═══ DATASET SECTION ═══

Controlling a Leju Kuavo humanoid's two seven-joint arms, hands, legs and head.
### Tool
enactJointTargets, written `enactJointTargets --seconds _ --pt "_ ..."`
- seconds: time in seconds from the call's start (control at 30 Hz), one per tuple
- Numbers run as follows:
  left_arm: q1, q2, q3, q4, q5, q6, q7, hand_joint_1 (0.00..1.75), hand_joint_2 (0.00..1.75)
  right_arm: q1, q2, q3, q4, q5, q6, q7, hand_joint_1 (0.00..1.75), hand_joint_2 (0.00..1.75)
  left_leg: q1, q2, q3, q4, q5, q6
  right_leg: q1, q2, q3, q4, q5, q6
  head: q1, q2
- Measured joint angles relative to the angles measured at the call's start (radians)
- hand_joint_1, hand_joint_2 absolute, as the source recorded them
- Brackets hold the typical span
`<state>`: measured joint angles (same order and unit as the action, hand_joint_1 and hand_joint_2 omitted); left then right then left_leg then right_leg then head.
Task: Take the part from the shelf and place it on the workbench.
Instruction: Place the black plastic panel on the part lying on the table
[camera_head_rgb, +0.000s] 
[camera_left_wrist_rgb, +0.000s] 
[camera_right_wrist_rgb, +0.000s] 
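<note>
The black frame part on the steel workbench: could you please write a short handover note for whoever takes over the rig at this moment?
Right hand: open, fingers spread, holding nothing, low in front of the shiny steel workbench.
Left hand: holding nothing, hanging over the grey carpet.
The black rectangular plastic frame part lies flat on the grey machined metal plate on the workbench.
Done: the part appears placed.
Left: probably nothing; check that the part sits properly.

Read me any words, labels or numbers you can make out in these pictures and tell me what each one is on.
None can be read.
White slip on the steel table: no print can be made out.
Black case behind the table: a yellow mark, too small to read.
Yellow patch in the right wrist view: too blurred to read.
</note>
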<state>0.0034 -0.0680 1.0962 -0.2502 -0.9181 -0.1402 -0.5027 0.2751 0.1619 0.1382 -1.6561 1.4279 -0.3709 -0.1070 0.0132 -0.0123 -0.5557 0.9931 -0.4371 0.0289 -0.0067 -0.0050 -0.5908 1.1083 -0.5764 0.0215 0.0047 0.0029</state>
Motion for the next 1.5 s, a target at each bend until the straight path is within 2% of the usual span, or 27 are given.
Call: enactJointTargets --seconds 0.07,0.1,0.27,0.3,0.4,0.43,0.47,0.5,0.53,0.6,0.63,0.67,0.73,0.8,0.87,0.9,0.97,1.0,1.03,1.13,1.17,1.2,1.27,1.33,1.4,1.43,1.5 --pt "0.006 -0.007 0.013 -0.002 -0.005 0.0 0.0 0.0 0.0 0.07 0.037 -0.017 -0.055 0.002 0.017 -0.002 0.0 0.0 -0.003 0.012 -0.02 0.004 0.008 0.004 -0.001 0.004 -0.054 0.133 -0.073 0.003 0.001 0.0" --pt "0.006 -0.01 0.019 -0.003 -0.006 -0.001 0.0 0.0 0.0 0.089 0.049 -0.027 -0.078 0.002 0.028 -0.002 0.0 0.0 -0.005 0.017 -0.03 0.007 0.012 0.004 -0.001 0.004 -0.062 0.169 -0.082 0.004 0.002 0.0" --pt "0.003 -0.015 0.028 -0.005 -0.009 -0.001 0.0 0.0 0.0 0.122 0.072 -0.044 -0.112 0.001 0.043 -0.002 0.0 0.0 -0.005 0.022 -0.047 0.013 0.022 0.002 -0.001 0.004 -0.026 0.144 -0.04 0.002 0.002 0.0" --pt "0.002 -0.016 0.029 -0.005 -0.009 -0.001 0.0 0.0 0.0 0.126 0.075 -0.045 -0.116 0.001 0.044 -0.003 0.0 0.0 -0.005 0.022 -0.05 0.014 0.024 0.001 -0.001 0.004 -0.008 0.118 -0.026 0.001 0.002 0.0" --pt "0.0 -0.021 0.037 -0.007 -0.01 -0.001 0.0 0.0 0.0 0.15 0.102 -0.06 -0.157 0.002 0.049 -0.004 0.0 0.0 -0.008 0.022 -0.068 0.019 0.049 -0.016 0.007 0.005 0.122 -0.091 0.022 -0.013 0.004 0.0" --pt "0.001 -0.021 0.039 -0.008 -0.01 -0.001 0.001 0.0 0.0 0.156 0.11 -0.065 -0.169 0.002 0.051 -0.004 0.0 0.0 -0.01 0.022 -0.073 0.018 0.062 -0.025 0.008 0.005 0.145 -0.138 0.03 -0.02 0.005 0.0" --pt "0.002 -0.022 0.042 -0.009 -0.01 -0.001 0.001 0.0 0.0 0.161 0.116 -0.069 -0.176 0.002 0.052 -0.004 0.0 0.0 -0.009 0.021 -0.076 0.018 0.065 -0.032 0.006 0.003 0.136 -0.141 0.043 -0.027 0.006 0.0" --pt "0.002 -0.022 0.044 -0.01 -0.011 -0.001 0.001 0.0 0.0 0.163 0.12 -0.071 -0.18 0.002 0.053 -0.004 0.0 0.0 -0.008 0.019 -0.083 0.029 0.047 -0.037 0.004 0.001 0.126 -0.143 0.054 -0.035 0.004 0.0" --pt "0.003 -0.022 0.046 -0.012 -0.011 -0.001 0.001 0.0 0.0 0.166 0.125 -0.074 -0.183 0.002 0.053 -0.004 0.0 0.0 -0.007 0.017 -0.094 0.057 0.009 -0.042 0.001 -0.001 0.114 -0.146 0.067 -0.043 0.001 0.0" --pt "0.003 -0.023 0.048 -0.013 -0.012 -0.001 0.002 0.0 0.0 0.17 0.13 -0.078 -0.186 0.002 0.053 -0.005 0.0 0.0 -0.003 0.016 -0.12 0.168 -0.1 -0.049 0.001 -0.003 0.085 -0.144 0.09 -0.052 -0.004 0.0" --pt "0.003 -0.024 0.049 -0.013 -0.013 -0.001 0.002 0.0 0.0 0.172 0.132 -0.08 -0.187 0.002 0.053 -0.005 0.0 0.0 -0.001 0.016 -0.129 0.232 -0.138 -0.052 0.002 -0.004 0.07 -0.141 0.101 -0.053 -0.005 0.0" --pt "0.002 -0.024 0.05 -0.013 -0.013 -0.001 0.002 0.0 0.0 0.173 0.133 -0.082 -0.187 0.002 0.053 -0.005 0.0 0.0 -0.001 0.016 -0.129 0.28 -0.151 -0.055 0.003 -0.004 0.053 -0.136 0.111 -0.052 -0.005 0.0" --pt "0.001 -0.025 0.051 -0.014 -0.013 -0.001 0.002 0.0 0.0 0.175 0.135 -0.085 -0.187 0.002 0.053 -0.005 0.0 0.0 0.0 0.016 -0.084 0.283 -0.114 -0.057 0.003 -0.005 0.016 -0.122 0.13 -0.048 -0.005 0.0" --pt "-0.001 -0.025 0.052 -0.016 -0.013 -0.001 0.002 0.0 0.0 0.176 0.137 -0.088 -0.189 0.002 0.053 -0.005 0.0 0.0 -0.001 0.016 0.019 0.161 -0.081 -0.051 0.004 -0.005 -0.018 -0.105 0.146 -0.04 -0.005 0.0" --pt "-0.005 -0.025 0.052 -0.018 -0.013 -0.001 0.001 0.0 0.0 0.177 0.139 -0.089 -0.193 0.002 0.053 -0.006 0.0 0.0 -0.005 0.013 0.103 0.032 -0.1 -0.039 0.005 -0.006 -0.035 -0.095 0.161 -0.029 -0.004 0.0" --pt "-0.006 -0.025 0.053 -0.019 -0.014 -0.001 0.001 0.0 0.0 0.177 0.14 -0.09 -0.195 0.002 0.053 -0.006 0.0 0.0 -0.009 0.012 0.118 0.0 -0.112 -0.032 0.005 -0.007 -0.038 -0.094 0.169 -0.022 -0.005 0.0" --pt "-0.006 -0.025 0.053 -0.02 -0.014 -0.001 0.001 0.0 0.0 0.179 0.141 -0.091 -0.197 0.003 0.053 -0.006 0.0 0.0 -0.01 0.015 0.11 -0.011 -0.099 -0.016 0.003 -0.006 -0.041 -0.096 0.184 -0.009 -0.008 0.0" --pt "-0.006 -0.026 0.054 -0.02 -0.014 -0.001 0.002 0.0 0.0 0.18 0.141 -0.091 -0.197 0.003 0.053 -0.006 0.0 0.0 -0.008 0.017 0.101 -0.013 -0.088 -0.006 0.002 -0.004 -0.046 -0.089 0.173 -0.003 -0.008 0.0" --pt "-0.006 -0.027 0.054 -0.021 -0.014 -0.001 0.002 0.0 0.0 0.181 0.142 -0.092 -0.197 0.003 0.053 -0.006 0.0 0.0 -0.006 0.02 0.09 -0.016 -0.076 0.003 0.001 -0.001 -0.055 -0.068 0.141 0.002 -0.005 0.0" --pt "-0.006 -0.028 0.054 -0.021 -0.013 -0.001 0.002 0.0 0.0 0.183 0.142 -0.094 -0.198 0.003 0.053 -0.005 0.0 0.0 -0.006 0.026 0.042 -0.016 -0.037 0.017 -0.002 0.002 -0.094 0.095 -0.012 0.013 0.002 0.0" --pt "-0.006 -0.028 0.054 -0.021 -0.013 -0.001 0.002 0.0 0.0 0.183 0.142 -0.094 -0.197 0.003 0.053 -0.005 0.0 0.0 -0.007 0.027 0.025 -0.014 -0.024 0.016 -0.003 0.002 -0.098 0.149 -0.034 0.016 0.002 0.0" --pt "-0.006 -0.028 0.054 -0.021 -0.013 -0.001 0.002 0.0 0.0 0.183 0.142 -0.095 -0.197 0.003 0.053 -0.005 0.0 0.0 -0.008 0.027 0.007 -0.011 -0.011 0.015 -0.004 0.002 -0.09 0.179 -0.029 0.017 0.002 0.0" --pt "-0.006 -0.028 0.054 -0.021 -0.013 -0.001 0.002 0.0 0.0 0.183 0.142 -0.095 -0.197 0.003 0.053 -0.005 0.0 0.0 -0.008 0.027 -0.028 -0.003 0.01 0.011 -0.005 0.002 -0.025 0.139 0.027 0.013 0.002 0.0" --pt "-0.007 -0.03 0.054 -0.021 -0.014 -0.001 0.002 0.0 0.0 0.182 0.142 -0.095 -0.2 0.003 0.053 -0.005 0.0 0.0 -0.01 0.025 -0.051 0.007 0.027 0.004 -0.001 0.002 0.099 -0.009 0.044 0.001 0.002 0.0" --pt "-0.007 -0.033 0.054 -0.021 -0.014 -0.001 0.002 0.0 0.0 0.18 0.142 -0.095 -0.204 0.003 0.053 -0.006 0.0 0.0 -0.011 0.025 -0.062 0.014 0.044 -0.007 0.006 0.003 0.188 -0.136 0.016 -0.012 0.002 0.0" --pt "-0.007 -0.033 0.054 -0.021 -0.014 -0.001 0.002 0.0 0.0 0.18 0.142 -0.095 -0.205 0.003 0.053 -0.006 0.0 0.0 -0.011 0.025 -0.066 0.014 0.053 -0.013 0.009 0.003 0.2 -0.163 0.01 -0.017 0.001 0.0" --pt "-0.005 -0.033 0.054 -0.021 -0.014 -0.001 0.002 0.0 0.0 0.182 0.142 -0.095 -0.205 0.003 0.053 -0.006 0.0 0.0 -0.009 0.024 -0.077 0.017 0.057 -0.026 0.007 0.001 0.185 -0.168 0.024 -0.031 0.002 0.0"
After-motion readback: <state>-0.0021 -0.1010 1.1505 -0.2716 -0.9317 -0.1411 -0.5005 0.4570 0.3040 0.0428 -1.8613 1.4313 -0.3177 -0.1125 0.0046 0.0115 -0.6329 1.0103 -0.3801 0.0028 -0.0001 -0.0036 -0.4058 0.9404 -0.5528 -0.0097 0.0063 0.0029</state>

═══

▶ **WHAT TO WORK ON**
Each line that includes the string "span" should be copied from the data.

▶ **RESULT OF THIS EXERCISE**
- Brackets hold the typical span
Motion for the next 1.5 s, a target at each bend until the straight path is within 2% of the usual span, or 27 are given.

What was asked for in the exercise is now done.